Zusammenfassend lässt sich sagen, dass der Weg in die Zukunft für Energieunternehmen durch einen turbulenten und disruptiven Sturm führt. Die vier Ds - Dekarbonisierung, Dezentralisierung, Digitalisierung und Demokratisierung - bedrohen auf unheilvolle Weise ihren Status quo und ihre traditionellen Einnahmequellen. Der Wandel ist jedoch notwendig und unvermeidlich. Es werden diejenigen sein, die über den Einfallsreichtum und die Agilität verfügen, ihre Kundenbeziehungen neu auszurichten, die am besten gerüstet sein werden, um zu schwimmen. Obwohl nur sehr wenige Dinosaurier schwimmen konnten. 😉
Abschließende Worte
Ob du es glaubst oder nicht, der obige Artikel wurde ursprünglich für ein Universitätsprojekt im Jahr 2016 geschrieben (Kennzahlen und die Marktbeispiele wurden seitdem aktualisiert). Ohne mein Wissen wurde dieser perfekte Sturm von Edgeir und Daniel als ideale Voraussetzung für die Gründung eines disruptiven Startups, Tibber, angesehen. Mit einem völlig neuen Konzept und einer ehrgeizigen Mission konnten sie ein Unternehmen aufbauen, das speziell darauf ausgelegt ist, die heftigen Winde dieses Sturms zu nutzen, anstatt in seinen turbulenten Gewässern unterzugehen.

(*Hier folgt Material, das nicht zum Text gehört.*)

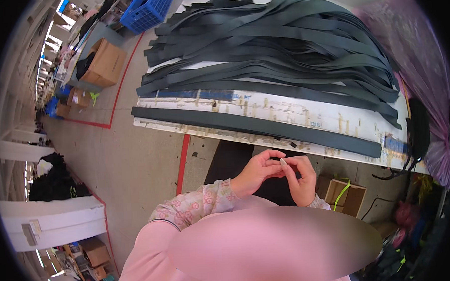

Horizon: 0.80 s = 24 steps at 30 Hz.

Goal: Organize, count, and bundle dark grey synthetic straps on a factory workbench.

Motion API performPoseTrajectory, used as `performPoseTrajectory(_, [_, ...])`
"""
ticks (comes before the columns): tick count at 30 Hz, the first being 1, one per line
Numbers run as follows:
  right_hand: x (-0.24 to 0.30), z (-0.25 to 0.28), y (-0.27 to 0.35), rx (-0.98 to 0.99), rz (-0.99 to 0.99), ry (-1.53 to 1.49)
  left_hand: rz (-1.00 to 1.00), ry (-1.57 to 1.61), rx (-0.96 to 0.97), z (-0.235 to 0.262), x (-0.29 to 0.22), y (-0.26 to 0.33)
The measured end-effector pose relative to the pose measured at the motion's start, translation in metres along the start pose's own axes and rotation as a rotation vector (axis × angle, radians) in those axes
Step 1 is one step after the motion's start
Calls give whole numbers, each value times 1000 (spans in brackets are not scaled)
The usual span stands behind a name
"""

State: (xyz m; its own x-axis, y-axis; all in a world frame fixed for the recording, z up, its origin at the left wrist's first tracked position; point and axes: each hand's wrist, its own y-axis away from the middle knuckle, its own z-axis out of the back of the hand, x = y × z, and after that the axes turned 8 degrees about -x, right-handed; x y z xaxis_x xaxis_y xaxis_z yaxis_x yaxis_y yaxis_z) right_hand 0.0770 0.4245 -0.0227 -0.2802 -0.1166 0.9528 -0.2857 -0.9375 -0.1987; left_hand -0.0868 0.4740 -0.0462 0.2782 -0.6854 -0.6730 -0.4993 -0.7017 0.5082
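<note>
My left hand (259, 173) and my right hand (301, 180) meet at the fingertips just off the near edge of a white table (263, 101). The fingers of both are bent into pinches; anything between them is too small or hidden to make out. Beyond them, along that edge, lies a single flat dark grey-green strip (254, 130). Farther back, a large heap of similar strips (281, 42) spreads across the table, overlapping and fanned at the left ends. Small black bits (285, 142) lie at the table's edge near my fingertips.
Purple plastic sheeting (422, 56) hangs at the table's right end. Below it stands an open cardboard box (347, 195) beside dark cords. On the left, a blue crate (145, 12) and a carton (103, 63) stand beyond red floor lines (126, 69). Dark cloth (56, 180) is piled farther left.
</note>
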Motion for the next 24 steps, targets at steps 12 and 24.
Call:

Tibber begrüßt diese disruptiven Faktoren nicht nur, sondern macht sie sich vollständig zunutze:
Dekarbonisierung: Tibber verkauft nur 100% grüne, erneuerbare Energie.
Dezentralisierung: Tibber erwirtschaftet keine Umsatzerlöse auf €/kWh-Basis und berechnet stattdessen eine feste Servicegebühr für das Angebot von Dienstleistungen, die den Energieverbrauch und die Kosten reduzieren. Tibber begrüßt die Integration dezentraler Energiequellen.
Digitalisierung: Tibber ist ein vollständig digitales Energieunternehmen. Die Digitalisierung ermöglicht eine transparente Weitergabe des Einkaufspreises an den Endverbraucher, während über die Tibber-App die Verbrauchsdaten für den Kunden verständlich, ansprechend und aufschlussreich dargestellt werden und ein kontinuierlicher Zwei-Wege-Dialog geführt wird.
Demokratisierung: Tibber ermöglicht seinen Kunden den Einstieg in den Energiemarkt und hilft ihnen, Werte zu erfassen und zu teilen. Da Tibber keine Gewinne durch den eigentlichen Verkauf von Strom erzielt, ist das Unternehmen auf das Ziel der Endkunden ausgerichtet, den Energieverbrauch zu senken. Indem Tibber die dezentralen Energiequellen in den Haushalten koordiniert und Dienstleistungen für das Stromnetz anbietet, wie z. B. den Netzausgleich durch optimal koordiniertes Laden von Elektrofahrzeugen, ermöglicht es Tibber den Haushalten, eine aktive Rolle bei der Energiewende zu spielen.
Was kann disruptiver sein als ein Unternehmen, welches die disruptiven Einflüsse selbst verkörpert?